**EXERCISE DIRECTIONS**
Extract only the lines running from the top of the entries to the line that holds "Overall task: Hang". Include that line and omit the pictures.

**PROVIDED RECORDS**
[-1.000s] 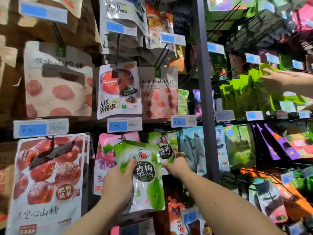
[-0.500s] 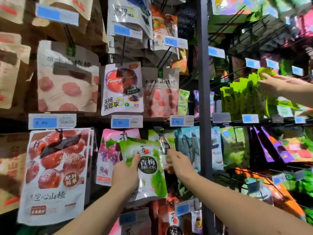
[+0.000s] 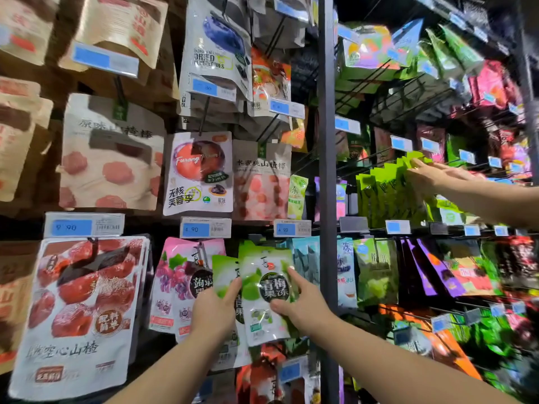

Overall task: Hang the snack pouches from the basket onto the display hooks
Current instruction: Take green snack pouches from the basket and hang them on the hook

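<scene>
Fingers (image 3: 294, 277) of the right hand (image 3: 303, 312) pinch the upright pouch (image 3: 262, 325) at its right edge. The left hand (image 3: 214, 312) grips a second pouch (image 3: 223, 272) just left. The hook, likely straight above, is hidden.

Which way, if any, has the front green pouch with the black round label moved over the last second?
Yes. The green pouch has shifted right, closer to the grey upright post, and away from the middle price tag.

The green plum jelly pouch (image 3: 267, 290) is glossy plastic film that catches glare, as does the red hawthorn pouch (image 3: 78, 313). The brown pouches (image 3: 116, 27) look like matt kraft paper. The upright post (image 3: 326, 170) is dark matt metal.
</scene>
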Demonstrator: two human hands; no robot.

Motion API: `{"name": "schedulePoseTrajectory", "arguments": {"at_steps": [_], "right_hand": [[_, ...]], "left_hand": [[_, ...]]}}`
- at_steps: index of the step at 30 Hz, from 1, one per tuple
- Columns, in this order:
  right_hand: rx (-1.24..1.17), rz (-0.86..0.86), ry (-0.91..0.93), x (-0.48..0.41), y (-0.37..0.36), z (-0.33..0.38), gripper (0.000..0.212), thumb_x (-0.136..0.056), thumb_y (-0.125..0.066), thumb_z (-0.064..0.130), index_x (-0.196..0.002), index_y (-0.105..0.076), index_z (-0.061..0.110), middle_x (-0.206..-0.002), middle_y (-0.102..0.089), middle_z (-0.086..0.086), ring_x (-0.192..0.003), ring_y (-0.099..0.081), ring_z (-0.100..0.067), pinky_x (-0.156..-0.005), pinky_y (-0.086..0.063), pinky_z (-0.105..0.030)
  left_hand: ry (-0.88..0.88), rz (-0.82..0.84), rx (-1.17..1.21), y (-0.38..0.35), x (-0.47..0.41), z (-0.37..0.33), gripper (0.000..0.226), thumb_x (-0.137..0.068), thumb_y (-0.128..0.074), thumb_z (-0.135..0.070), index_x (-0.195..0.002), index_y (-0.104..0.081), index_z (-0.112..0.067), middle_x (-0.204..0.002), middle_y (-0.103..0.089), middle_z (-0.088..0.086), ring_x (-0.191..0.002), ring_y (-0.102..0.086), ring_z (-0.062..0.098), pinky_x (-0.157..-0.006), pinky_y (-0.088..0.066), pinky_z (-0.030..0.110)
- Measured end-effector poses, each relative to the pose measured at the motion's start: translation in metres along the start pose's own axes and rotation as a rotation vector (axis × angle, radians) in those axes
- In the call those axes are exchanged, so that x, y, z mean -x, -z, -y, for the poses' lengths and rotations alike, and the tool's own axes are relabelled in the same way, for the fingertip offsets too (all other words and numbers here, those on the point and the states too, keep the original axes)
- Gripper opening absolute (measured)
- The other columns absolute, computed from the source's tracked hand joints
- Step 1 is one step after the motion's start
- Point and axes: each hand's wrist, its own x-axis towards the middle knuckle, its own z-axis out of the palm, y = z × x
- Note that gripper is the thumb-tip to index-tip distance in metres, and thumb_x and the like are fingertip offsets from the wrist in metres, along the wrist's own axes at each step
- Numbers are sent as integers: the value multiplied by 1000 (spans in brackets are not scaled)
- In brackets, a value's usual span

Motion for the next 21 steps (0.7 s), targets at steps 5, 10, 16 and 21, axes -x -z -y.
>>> {"name": "schedulePoseTrajectory", "arguments": {"at_steps": [5, 10, 16, 21], "right_hand": [[6, -154, -18, -9, 19, 2, 96, -84, -81, 11, -162, -25, 23, -154, -48, -4, -124, -60, -19, -109, -47, -33], [-5, -208, -2, -19, 25, 10, 92, -86, -78, 5, -161, -27, 19, -151, -49, -3, -117, -60, -17, -109, -46, -32], [9, -215, -48, -27, 23, 8, 93, -85, -80, 7, -161, -27, 18, -146, -55, -4, -113, -64, -20, -106, -51, -40], [4, -196, -90, -31, 22, 4, 95, -83, -81, 9, -160, -27, 18, -135, -63, -4, -110, -68, -22, -103, -53, -43]], "left_hand": [[46, -30, 45, 12, -6, 6, 58, -96, -62, -46, -55, -44, -11, -42, -40, -1, -43, -38, 21, -48, -28, 31], [26, -13, 4, 18, -12, 13, 57, -96, -60, -50, -68, -64, -1, -51, -57, 6, -46, -47, 21, -48, -34, 30], [16, 0, 47, 24, -13, 17, 48, -96, -61, -48, -71, -71, -8, -56, -67, 8, -48, -53, 21, -49, -37, 29], [1, 15, 58, 25, -13, 20, 47, -97, -61, -45, -71, -72, -7, -56, -68, 2, -52, -59, 20, -50, -38, 27]]}}
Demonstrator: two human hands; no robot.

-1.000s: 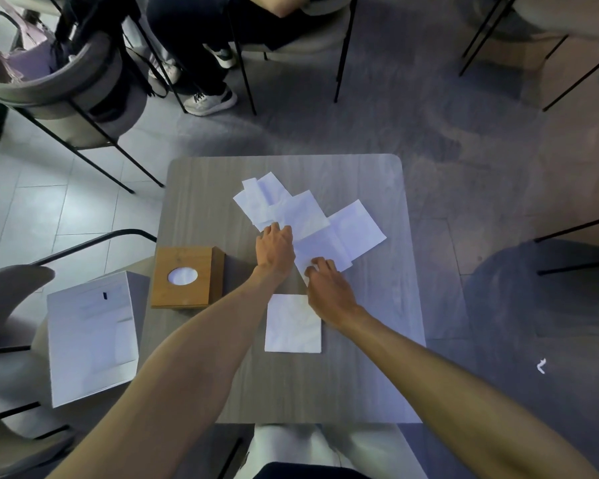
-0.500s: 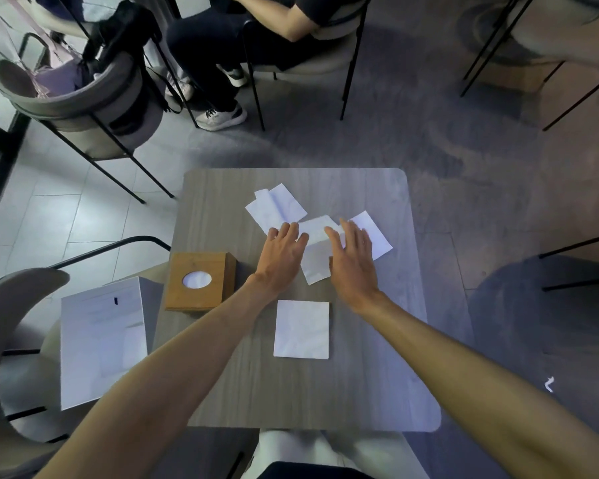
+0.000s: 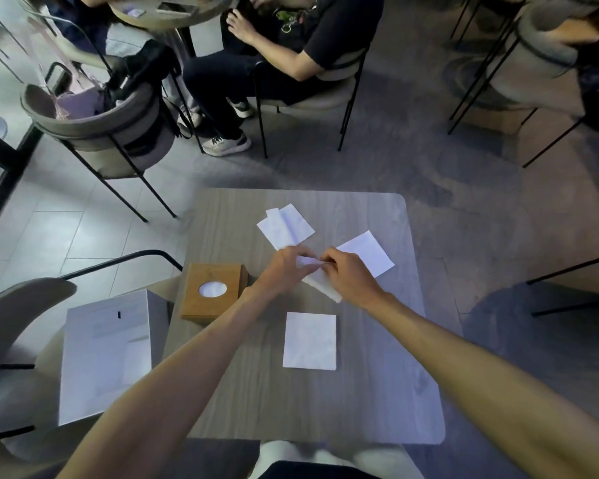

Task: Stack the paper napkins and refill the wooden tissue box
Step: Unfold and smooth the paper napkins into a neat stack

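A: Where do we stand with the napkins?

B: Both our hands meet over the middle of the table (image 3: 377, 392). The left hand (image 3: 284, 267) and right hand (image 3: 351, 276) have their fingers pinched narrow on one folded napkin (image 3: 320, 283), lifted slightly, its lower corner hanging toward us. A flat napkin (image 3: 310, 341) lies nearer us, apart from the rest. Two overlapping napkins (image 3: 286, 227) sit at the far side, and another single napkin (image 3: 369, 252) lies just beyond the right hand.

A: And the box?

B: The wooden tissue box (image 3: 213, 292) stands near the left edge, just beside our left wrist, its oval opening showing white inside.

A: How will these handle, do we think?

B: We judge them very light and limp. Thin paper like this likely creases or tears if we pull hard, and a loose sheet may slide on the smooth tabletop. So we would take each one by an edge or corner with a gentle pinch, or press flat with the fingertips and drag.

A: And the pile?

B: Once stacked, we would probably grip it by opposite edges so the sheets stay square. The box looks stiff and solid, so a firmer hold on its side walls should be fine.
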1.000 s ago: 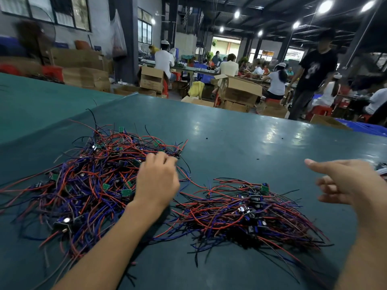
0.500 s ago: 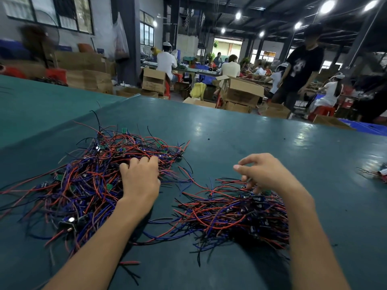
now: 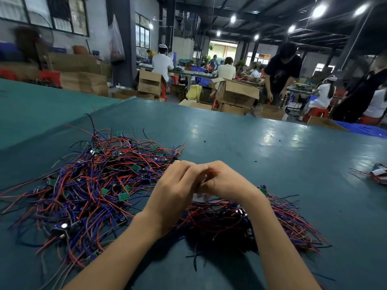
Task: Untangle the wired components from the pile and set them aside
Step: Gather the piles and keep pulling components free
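Note:
A big tangled pile [image 3: 90, 185] of red, blue and black wires with small green boards lies at the left of the dark green table [image 3: 240, 143]. A smaller heap [image 3: 278, 222] of the same wired parts lies right of it, partly under my forearms. My left hand [image 3: 173, 189] and my right hand [image 3: 226, 183] meet above the gap between the piles, fingers curled together. A red wire [image 3: 213, 171] shows between their fingertips; what else they hold is hidden.
A few sorted wired components [image 3: 377, 174] lie at the table's right edge. Beyond the far edge stand cardboard boxes [image 3: 236, 95] and several seated workers; a person in black [image 3: 280, 76] bends over there.
My right hand swung in from the far right, crossed the smaller heap and joined my left hand. My left hand lifted off the big pile and moved right to meet it.

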`<control>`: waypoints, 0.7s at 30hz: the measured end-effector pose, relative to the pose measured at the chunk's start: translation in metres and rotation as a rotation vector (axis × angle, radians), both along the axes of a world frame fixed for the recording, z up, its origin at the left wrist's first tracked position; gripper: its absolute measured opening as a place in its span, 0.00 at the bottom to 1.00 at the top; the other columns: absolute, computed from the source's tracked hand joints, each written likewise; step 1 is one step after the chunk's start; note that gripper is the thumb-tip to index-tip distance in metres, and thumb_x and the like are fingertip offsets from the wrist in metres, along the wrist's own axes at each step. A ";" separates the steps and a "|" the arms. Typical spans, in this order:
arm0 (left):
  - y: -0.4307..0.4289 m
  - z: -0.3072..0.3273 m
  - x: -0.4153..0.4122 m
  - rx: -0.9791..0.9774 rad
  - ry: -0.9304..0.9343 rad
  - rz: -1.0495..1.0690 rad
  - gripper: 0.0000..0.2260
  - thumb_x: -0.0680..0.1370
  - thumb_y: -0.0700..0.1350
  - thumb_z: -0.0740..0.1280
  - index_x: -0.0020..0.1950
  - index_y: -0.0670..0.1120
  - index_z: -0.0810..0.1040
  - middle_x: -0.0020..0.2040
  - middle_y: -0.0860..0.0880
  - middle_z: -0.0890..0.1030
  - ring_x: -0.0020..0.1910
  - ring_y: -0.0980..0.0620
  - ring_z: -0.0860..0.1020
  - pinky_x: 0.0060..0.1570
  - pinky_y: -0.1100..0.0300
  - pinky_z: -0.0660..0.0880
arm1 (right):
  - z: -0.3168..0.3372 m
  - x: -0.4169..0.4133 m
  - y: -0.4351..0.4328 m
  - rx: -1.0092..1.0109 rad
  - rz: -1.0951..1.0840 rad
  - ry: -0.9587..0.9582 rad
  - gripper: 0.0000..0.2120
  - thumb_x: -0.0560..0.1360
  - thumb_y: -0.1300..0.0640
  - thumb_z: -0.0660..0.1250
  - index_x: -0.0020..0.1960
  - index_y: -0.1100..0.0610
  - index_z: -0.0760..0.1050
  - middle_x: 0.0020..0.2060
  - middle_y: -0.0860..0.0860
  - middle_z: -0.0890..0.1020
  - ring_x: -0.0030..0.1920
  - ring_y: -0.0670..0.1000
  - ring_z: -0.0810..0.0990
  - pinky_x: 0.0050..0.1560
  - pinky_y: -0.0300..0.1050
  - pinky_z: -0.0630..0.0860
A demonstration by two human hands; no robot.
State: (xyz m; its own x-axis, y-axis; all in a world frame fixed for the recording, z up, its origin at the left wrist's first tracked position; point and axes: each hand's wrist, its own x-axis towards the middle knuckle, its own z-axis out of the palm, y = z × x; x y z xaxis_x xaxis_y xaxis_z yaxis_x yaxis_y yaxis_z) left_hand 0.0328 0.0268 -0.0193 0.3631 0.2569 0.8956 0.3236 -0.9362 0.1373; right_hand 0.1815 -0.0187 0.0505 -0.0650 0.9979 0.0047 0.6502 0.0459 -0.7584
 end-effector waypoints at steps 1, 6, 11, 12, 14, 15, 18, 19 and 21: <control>0.001 0.002 -0.002 -0.012 -0.014 -0.035 0.10 0.81 0.35 0.67 0.62 0.39 0.80 0.52 0.43 0.80 0.49 0.42 0.79 0.50 0.46 0.77 | -0.002 0.000 0.001 0.004 -0.003 0.046 0.15 0.68 0.69 0.65 0.33 0.50 0.80 0.33 0.58 0.85 0.34 0.54 0.84 0.40 0.51 0.83; 0.009 0.012 -0.009 -0.111 0.001 0.058 0.18 0.75 0.32 0.62 0.65 0.39 0.75 0.56 0.44 0.74 0.53 0.43 0.76 0.58 0.55 0.75 | -0.009 -0.010 0.009 0.067 -0.125 0.346 0.06 0.76 0.70 0.69 0.45 0.64 0.83 0.31 0.56 0.82 0.32 0.52 0.82 0.37 0.46 0.83; 0.027 0.008 -0.027 -0.374 0.027 0.200 0.17 0.75 0.34 0.62 0.63 0.41 0.77 0.53 0.46 0.76 0.51 0.48 0.75 0.56 0.52 0.74 | -0.007 -0.008 0.009 0.053 -0.224 0.718 0.03 0.78 0.68 0.69 0.48 0.68 0.80 0.39 0.62 0.83 0.37 0.56 0.84 0.42 0.50 0.85; 0.028 0.007 -0.030 -0.410 0.057 0.156 0.16 0.77 0.35 0.63 0.64 0.42 0.76 0.53 0.48 0.77 0.52 0.51 0.76 0.57 0.56 0.74 | -0.004 -0.005 0.008 0.061 -0.219 0.780 0.04 0.78 0.67 0.69 0.49 0.69 0.80 0.40 0.62 0.83 0.37 0.55 0.84 0.42 0.49 0.85; 0.026 0.003 -0.031 -0.427 0.135 0.066 0.14 0.80 0.40 0.66 0.66 0.43 0.76 0.55 0.50 0.79 0.52 0.55 0.77 0.58 0.62 0.72 | 0.000 0.001 0.007 0.060 -0.200 0.880 0.05 0.78 0.66 0.69 0.50 0.69 0.80 0.40 0.61 0.84 0.37 0.54 0.85 0.42 0.48 0.85; 0.024 0.001 -0.028 -0.423 0.154 0.032 0.13 0.80 0.41 0.67 0.64 0.42 0.77 0.54 0.50 0.80 0.52 0.55 0.77 0.57 0.62 0.73 | 0.002 0.003 0.006 0.051 -0.191 0.919 0.05 0.78 0.66 0.69 0.50 0.68 0.80 0.40 0.60 0.84 0.37 0.54 0.85 0.42 0.48 0.85; 0.021 -0.001 -0.021 -0.444 0.053 -0.029 0.07 0.81 0.38 0.67 0.58 0.40 0.80 0.44 0.52 0.80 0.42 0.59 0.78 0.46 0.64 0.75 | 0.005 0.005 0.005 0.031 -0.191 0.987 0.05 0.77 0.65 0.70 0.50 0.67 0.80 0.38 0.58 0.85 0.36 0.53 0.85 0.41 0.48 0.85; 0.021 -0.001 -0.020 -0.455 -0.002 -0.036 0.06 0.81 0.38 0.67 0.57 0.40 0.81 0.42 0.53 0.80 0.39 0.60 0.78 0.42 0.68 0.73 | 0.006 0.005 0.005 0.031 -0.199 0.993 0.05 0.77 0.64 0.70 0.51 0.67 0.80 0.38 0.58 0.85 0.36 0.53 0.85 0.40 0.47 0.85; 0.019 0.002 -0.018 -0.491 -0.087 -0.047 0.07 0.82 0.39 0.67 0.56 0.41 0.83 0.37 0.58 0.79 0.34 0.63 0.77 0.36 0.73 0.69 | 0.007 0.005 0.005 0.031 -0.206 0.987 0.07 0.77 0.64 0.70 0.53 0.67 0.80 0.37 0.56 0.84 0.36 0.53 0.84 0.39 0.46 0.84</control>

**TASK RESPONSE**
[-1.000s] 
[-0.500s] 
[+0.000s] 

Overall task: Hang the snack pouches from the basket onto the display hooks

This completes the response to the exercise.